My life is very intertwined with the beginning of each year, in large part, because my birthday falls exactly two weeks after the year begins so I have two clean pages in front of me. For as long as I can remember, I have used the waning weeks of the old year and the beginning of the new to take stock of my life, to consider the last year – what I learned, how I made use of opportunities or blew it because I didn’t, what things really matter, what to let go of and what to incorporate as I continue my journey on our beautiful blue planet.
One area of my life that I would like to expand – both personally and professionally – is mindfulness. This isn’t a concept that is readily embraced in the West though we skirt around it all the time. But mindfulness is, at least from my perspective, the underlying precept or the glue, so to speak, for making any long-lasting and effective changes in our lives.
Mindfulness is doing something – or everything – with intention. Being present in the moment and making conscious decisions, some of which might even be transformative.
It’s being awake to- and aware of- the underlying issues that might have led to our New Year’s resolutions to go on a diet or to stop depending so much on fast food or to walk more or to turn off the TV and pick up the book we’ve intended to read for the last ten months. (Dare I say, procrastination? Or maybe it’s priorities.)
But mindfulness can be more than that. It can mean being right here, right now, in this very moment. If I’m in this very moment I can say to myself, “Do you really need that piece of chocolate or can you wait 15 minutes to see if it’s still so alluring?” Mindfulness can be the “Aha!” moment in a diet. Or exercise. Or the unread book. Or anything else we wish to explore about ourselves and our lives.
So how do I plan to be more mindful professionally? First, I would like to restructure my time to include writing more short-but-meaningful blogs.
Writing the blogs I feel are important are apparently in contrast with my most popular blogs. In other words, you, my readers would prefer more recipes and food talk, whereas I am committed to drawing greater awareness to the plight of tropical farms and farmers and how we can make a difference in supporting them. So through using mindfulness, perhaps I can find ways to
more effectively incorporate the two topics.
Separately, I would like to support both of us in being more mindful of our daily eating. To enjoy chocolate or vanilla, for instance, in a deeper way. This might include making the intentional purchase of sustainably- grown dark chocolate that is healthier for us and contains less sugar (which, let’s face it, we all love but should use sparingly), and using it in a recipe that nurtures us both physically and emotionally. Or intentionally purchasing pure vanilla from an ethical source so that we know the farmers benefit, then using it in a
recipe that supports greater personal health. Less can be more. Does this make sense?
Another area of mindfulness I wish to expand is greater generosity and compassion. It’s so easy for us to focus more on what we desire or don’t have than on what we do have. Yet even those of us who live very frugal lives in industrialized countries have infinitely more material goods and comforts than those in the developing world. I would like to find ways that we collectively can support a womens’ farming collective or to make pledges to one of the groups in our Yes We Can! section my site.

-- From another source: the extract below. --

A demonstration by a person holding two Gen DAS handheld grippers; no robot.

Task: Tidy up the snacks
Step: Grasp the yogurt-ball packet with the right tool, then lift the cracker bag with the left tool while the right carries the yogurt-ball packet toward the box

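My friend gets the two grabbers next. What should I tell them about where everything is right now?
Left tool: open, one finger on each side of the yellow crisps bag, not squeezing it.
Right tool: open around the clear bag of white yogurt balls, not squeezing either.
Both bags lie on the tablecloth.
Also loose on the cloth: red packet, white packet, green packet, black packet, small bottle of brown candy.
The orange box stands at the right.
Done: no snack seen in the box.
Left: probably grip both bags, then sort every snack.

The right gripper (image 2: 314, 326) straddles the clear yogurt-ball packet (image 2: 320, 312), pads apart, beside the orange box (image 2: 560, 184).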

Finally, something that would please me incredibly, would be to have an interactive blog, one where you share your thoughts and let me know what you would like in this blog so that I can support you whether it’s through recipes or ideas or information about my involvement with the tropics and farmers.
Whatever the outcome, my intention is to be more closely aligned with you. And I wish each of you a year filled with financial prosperity, emotional support and abundance, fulfilling work or education, much laughter and joy and great delight in the present as it’s really all we have.